(MATERIAL PROVIDED begins)
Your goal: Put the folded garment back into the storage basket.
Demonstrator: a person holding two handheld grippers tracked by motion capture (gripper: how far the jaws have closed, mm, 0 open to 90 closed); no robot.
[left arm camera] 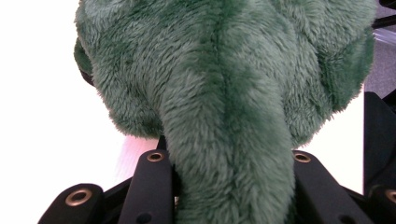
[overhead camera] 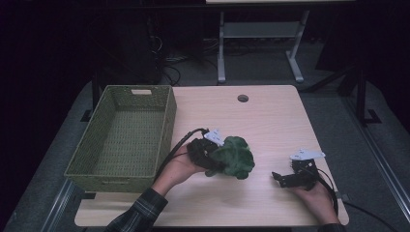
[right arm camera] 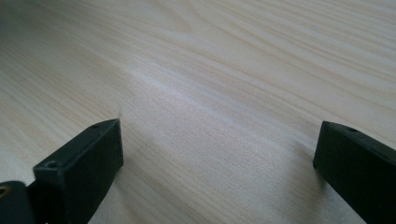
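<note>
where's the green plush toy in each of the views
High view: the green plush toy is just below the middle of the picture, clamped in the left gripper, right of the woven basket.
Left gripper view: the toy covers most of the picture, its narrow part pinched between the black jaws at the bottom.
Right gripper view: open jaws over bare wood, no toy.
Shared landmark: the pale wooden table, also at.

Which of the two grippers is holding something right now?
The left gripper: its fingers are clamped on the stem of the green plush toy. The right gripper rests open on the table, nothing between its fingers.
</note>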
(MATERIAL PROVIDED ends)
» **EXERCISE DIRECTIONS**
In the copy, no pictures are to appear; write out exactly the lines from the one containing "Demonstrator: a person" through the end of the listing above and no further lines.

» **YOUR SOLUTION**
Demonstrator: a person holding two handheld grippers tracked by motion capture (gripper: how far the jaws have closed, mm, 0 open to 90 closed); no robot.
[left arm camera] 
[overhead camera] 
[right arm camera] 
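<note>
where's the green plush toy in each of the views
High view: the green plush toy is just below the middle of the picture, clamped in the left gripper, right of the woven basket.
Left gripper view: the toy covers most of the picture, its narrow part pinched between the black jaws at the bottom.
Right gripper view: open jaws over bare wood, no toy.
Shared landmark: the pale wooden table, also at.

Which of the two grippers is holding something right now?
The left gripper: its fingers are clamped on the stem of the green plush toy. The right gripper rests open on the table, nothing between its fingers.
</note>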

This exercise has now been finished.